Warum ist natürliche Beleuchtung so wichtig?
Dies war auch ein weiteres Thema bei Dannenmann pure. Das im Entwurf ursprünglich vor den großen bodentiefen Schaufenstern platzierte Großmöbel zur Warenpräsentation wurde entfernt zugunsten eines stärkeren Einfalls von natürlichem Tageslicht, das für eine angenehme, wohltuende Atmosphäre sorgt. Hochwertige HIT-Downlights unterstreichen diesen Gesamteindruck wirkungsvoll. Der weiblichen Zielgruppe entsprechend wurde eine natürliche homogene Beleuchtung gewählt mit weichen Übergängen von Wand- und Deckenflächen.
Für Verkaufsraumbeleuchtung werden immer öfter LED eingesetzt. Wie beurteilen Sie dies als Lichtplaner?

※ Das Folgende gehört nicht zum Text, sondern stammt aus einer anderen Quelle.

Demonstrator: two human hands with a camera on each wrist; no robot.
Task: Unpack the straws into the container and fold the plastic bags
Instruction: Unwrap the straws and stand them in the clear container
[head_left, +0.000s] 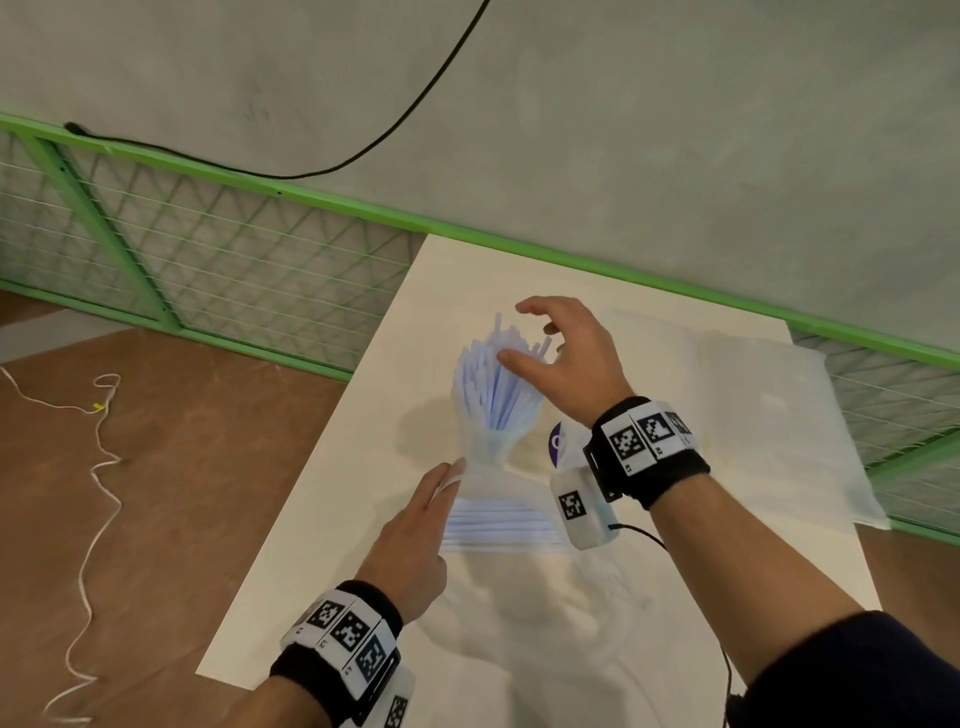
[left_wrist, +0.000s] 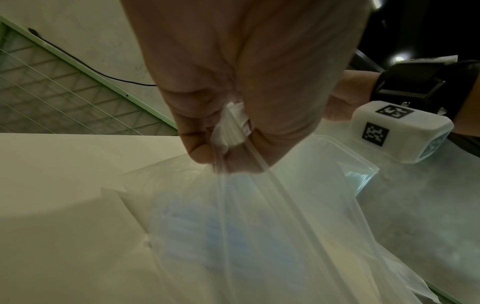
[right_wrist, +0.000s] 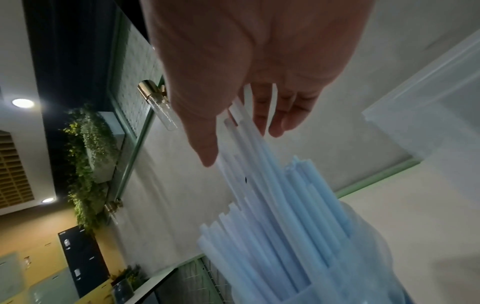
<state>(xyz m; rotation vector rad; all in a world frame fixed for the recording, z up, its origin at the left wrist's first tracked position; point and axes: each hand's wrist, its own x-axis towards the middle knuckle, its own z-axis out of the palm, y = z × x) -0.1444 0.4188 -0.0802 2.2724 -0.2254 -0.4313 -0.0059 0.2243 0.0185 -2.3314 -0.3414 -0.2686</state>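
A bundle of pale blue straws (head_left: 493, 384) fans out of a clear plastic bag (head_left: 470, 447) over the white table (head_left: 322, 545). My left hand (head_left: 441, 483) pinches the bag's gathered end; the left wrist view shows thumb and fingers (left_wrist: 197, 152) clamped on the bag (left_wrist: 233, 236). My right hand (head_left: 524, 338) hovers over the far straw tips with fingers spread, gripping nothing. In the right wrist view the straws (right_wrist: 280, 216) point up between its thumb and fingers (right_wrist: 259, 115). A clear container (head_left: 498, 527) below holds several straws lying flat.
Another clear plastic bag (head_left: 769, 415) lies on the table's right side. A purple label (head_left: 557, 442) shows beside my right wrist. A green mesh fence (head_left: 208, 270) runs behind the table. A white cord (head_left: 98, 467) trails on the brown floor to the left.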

Im Ladenbau ist dies eine neue Technologie. Wir müssen erst noch Erfahrungen damit sammeln – wie bei jeder anderen neuen Technologie auch. Natürlich haben LED enorme Vorteile, die gerade auch für die Shopbeleuchtung sehr interessant sind. Derzeit springen alle Hersteller auf den LED-Zug auf, doch nur wenige große Leuchtenhersteller befassen sich seit Jahren intensiv damit – und erzielen bei den Leuchten überzeugende Ergebnisse. Das betrifft sowohl die Qualität der LED als auch die erforderliche hohe Abblendung durch optische Systeme, die erst eine qualitativ hochwertige Leuchte auszeichnen – oder die notwendige effiziente Kühlung der LED, die eine lange Lebensdauer auch tatsächlich gewährleistet.
Wie sollte der Handel also reagieren?
Das Problem ist: Der Markt ist aktuell voller minderwertiger Produkte, die keine der an sie gestellten Erwartungen erfüllen. Hier sind erstmal Standards und Normen notwendig, an denen sich die Qualität einer LED messen lassen muss, wie das ja bei der konventionellen Lichttechnik der Fall ist. Ich kann nur jedem raten, sich an einen unabhängigen Lichtplaner zu wenden, wenn er eine Ausstattung mit LED-Technik für seinen Shop plant, auch im Hinblick auf Effizienz und Wirtschaftlichkeit. Was ja heute vielfach noch gar nicht thematisiert wird: LED sind immer noch sehr teuer im Vergleich zur konventionellen Technologie – nicht nur in der Anschaffung. Mit dieser Technologie fällt konstruktionsbedingt nicht nur der Austausch des Leuchtmittels gegen ein neues an, sondern der Austausch der gesamten Leuchte! Erst jetzt im Zuge der Formulierung von Qualitätsstandards befasst man sich mit dieser Problematik.
Das Interview führten Winfried Lambertz und Brigitte Oltmanns.
Stefan Hofmann, Jahrgang 1969, sammelte nach dem Studium der Szenografie und Ausstellungsgestaltung als Mitarbeiter bei renommierten Lichtplanern umfassende Erfahrungen mit dem Medium Licht. Nach Lehraufträgen an Hochschulen übernahm er 2008 die Professur für Lichtplanung an der FH Kaiserslautern. Seit 2009 leitet er außerdem das Büro Lichtwerke in Köln.